Обмотай я теперь заряженной нитью какой-нибудь предмет, весящий хоть тысячи килограммов, его без малейшего затруднения можно было бы поднять и перенести на другой конец сада. Наконец скажу тебе, что перенесшие нас сюда воздушные корабли были снабжены такими же машинами, которые, будучи поляризованы сообразно с надобностью, несли громадные тяжести, очень легко поднимались на воздух и, под действием эфирного тока, с неимоверной быстротой шли в любом направлении.

– Боже мой, как все, что ты говоришь, интересно! Но я предчувствую, что вы не откроете мне самую тайну получения и управления этой силой, – недовольным тоном произнес Калитин.
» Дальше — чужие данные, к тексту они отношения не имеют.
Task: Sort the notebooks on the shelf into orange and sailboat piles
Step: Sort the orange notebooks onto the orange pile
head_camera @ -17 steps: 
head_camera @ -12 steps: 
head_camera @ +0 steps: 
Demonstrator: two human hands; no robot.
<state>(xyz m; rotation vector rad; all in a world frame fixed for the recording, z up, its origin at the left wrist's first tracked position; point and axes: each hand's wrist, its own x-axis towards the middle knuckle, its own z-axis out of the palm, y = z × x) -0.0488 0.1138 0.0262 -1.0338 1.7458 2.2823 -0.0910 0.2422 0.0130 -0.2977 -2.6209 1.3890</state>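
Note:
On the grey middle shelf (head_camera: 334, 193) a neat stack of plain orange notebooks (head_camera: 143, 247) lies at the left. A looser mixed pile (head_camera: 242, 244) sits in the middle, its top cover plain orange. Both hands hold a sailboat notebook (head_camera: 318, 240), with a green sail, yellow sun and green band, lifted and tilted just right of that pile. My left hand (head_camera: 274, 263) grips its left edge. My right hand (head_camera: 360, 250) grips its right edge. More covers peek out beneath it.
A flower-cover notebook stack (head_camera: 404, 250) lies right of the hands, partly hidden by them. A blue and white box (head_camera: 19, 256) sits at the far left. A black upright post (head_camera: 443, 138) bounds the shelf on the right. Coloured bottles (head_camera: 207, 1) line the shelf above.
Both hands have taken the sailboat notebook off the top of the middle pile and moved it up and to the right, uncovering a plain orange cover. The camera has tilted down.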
– Ты не ошибся, друг мой. Прежде чем получить в свое распоряжение эту грозную и опасную силу, ты должен будешь не только много поработать и поучиться, но кроме того дисциплинировать свою душу и дать доказательства умения владеть собой.

– Ох! доживу ли я до этого? – вздохнул Калитин. Лукавая, но веселая усмешка мелькнула на впечатлительномлице Дахира.

– На этот счет не бойся. Времени у тебя хватит, и я полагаю, что настал момент открыть тебе то, о чем ты и не подозревал. При первой нашей встрече я дал тебе выпить жидкость, которую ты считал ядом, и ты выпил ее, ожидая смерти, а между тем остался жить. Жидкость эта была первичной эссенцией, эликсиром жизни, который одарял на нашей бедной земле того, кто его пил, долготой планетной жизни. В нашем новом местопребывании мы снова стали смертными; но все-таки несколько тысячелетий мы еще проживем, как и те, кого мы привезли с собою. А это потому, что для трудного дела, которое нам предстоит выполнить здесь, короткое существование было бы бесполезно. Адепты, которых мы воспитываем тут, останутся после нас хранителями наших тайн и будут нашими преемниками. Итак, ты видишь, что у тебя в распоряжении достаточно времени: ни один из врагов обычных смертных – ни старость, ни упадок сил – не грозят нам, и ничто не помешает совершить много великого и доброго.

Смертельно бледный, дрожа как в лихорадке, слушал Калитин. Его ум отказывался понять эту новую и невероятную тайну, и только после продолжительной беседы с покровителем к нему вернулось спокойствие.

Однако несколько дней он был грустен и удручен. Развернувшаяся перед ним столь длинная жизнь страшила его, но мало-помалу сильный дух его преодолел слабость, и он твердо решил сделаться достойным необычайной судьбы, уготовленной ему Отцом Небесным. По приказанию Дахира, он не сказал ничего другим землянам из того, что ему стало известно.

Обретя душевное равновесие, Калитин снова задумался об эфирной силе, ошеломившей его своими проявлениями. Однажды вечером, во время обычной беседы, он навел разговор на тот же предмет.